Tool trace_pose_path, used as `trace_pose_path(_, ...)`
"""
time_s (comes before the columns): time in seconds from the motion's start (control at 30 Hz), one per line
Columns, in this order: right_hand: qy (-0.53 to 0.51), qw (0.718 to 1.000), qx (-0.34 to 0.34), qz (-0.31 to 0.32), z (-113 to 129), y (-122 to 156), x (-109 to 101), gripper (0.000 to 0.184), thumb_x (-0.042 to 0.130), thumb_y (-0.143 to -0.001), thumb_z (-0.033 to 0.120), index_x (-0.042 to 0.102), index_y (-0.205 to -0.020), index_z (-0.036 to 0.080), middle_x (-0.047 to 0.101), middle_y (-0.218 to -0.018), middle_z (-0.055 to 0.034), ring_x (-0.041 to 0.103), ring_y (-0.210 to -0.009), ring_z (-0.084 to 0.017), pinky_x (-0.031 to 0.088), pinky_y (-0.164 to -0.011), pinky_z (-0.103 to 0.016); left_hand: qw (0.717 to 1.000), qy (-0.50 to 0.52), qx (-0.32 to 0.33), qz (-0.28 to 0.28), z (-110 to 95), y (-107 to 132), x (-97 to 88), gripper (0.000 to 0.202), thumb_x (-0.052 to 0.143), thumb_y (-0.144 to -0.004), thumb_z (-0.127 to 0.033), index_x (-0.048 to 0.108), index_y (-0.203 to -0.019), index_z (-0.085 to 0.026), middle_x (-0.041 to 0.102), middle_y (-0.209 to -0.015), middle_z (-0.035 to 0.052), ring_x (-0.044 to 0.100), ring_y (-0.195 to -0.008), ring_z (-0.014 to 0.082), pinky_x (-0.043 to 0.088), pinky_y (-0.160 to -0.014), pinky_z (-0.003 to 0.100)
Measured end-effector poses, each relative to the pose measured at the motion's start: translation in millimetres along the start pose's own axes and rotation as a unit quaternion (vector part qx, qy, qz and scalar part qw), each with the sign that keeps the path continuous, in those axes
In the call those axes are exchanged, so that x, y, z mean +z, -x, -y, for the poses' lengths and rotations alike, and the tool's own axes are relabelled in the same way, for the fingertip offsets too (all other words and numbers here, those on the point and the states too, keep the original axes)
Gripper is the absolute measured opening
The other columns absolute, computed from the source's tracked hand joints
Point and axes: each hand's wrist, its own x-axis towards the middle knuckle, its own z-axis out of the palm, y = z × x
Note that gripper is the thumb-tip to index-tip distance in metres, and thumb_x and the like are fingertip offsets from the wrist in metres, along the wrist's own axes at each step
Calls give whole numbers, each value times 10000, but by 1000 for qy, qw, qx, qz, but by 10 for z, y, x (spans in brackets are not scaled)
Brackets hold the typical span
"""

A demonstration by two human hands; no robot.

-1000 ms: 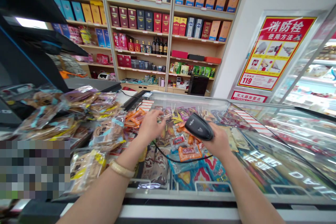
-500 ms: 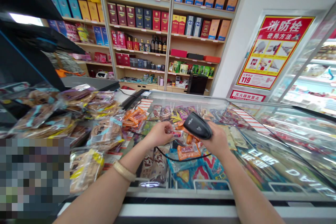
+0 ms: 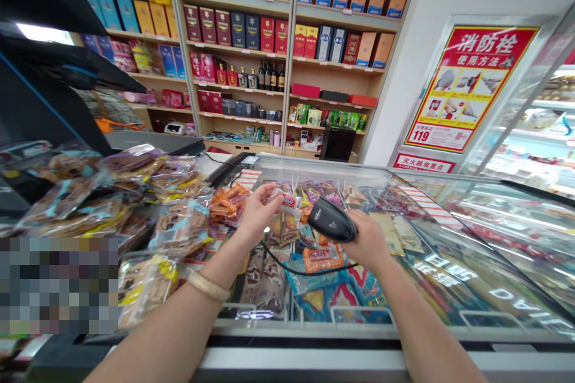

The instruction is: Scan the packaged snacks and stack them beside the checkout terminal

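Observation:
A small clear snack packet with a red label (image 3: 287,201) is pinched between the thumb and fingers of my left hand (image 3: 257,215), above the glass top. My right hand (image 3: 368,242) is wrapped round a black barcode scanner (image 3: 331,220), whose head points left toward the packet. The two stand a little apart. A black cable (image 3: 309,273) loops beneath both hands. Below the scanner lies an orange snack packet (image 3: 322,258), partly covered by the scanner and hand. More orange packets (image 3: 230,198) are heaped just left of my left hand.
Glass lids cover the freezer (image 3: 314,330), with many packaged goods beneath. Bagged brown flat snacks (image 3: 179,227) pile up at the left, below a dark monitor stand (image 3: 49,90). Shelves of boxes (image 3: 242,48) line the back wall, beside a red poster (image 3: 471,90).
My left hand has moved up and to the left with the snack packet, away from the scanner. The scanner in my right hand has shifted slightly left and down.

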Motion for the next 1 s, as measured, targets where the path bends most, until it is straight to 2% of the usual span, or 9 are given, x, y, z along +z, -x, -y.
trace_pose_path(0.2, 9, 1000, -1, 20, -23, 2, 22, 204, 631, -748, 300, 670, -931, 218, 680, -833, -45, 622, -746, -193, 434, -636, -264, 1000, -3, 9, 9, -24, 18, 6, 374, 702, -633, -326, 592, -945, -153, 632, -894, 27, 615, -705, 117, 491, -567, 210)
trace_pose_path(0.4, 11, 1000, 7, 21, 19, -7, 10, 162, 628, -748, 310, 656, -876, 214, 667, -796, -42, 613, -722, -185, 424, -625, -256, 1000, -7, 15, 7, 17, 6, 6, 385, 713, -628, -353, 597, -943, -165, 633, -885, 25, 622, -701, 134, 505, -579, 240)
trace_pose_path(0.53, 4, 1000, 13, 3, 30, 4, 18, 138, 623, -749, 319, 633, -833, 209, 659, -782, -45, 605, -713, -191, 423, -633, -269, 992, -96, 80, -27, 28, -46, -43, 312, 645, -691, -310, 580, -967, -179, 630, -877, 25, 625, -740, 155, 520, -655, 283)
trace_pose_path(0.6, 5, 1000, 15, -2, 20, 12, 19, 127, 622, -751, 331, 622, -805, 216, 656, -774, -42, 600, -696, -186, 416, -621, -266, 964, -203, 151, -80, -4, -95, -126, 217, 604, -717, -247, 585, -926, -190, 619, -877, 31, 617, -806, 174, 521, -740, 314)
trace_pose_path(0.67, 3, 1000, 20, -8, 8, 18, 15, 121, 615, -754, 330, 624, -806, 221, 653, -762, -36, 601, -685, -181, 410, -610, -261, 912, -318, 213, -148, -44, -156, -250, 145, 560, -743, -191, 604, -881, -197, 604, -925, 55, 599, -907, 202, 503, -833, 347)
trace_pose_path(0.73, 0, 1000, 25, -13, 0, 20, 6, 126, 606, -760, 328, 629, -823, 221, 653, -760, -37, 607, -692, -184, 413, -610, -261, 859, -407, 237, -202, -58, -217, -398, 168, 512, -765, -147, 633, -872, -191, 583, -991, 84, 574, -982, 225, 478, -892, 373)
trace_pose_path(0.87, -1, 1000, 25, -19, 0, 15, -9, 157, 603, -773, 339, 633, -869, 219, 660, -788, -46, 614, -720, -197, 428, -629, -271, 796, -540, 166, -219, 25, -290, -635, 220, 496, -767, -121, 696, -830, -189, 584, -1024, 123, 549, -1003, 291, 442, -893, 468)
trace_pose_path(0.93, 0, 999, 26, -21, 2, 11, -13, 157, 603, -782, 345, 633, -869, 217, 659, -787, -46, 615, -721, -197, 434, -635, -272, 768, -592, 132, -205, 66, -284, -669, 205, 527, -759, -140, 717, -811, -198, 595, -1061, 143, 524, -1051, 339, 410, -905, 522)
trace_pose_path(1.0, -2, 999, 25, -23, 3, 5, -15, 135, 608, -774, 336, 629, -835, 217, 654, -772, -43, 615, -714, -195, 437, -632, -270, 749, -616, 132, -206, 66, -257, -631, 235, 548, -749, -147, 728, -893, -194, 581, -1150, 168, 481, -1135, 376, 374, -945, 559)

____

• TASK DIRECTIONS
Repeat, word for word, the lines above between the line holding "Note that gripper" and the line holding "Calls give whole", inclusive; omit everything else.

• SOLUTION
Note that gripper is the thumb-tip to index-tip distance in metres, and thumb_x and the like are fingertip offsets from the wrist in metres, along the wrist's own axes at each step
Calls give whole numbers, each value times 10000, but by 1000 for qy, qw, qx, qz, but by 10 for z, y, x (spans in brackets are not scaled)

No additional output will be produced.